## [Task details]
All of the data below is to be copied exactly.

## [Data]
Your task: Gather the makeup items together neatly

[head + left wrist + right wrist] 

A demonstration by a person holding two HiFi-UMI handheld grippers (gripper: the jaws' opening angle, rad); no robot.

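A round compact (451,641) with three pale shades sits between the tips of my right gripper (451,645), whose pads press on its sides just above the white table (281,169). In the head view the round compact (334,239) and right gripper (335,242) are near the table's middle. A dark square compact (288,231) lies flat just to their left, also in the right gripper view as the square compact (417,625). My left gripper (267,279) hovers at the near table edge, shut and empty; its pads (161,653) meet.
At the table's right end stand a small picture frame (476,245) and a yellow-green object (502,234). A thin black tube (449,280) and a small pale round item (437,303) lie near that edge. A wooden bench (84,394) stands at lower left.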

## [Task response]
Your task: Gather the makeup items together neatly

[head + left wrist + right wrist] 

A demonstration by a person holding two HiFi-UMI handheld grippers (gripper: the jaws' opening angle, rad); no robot.

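A round compact (451,641) with three pale shades sits between the tips of my right gripper (451,645), whose pads press on its sides just above the white table (281,169). In the head view the round compact (334,239) and right gripper (335,242) are near the table's middle. A dark square compact (288,231) lies flat just to their left, also in the right gripper view as the square compact (417,625). My left gripper (267,279) hovers at the near table edge, shut and empty; its pads (161,653) meet.
At the table's right end stand a small picture frame (476,245) and a yellow-green object (502,234). A thin black tube (449,280) and a small pale round item (437,303) lie near that edge. A wooden bench (84,394) stands at lower left.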

This finishes the output for the exercise.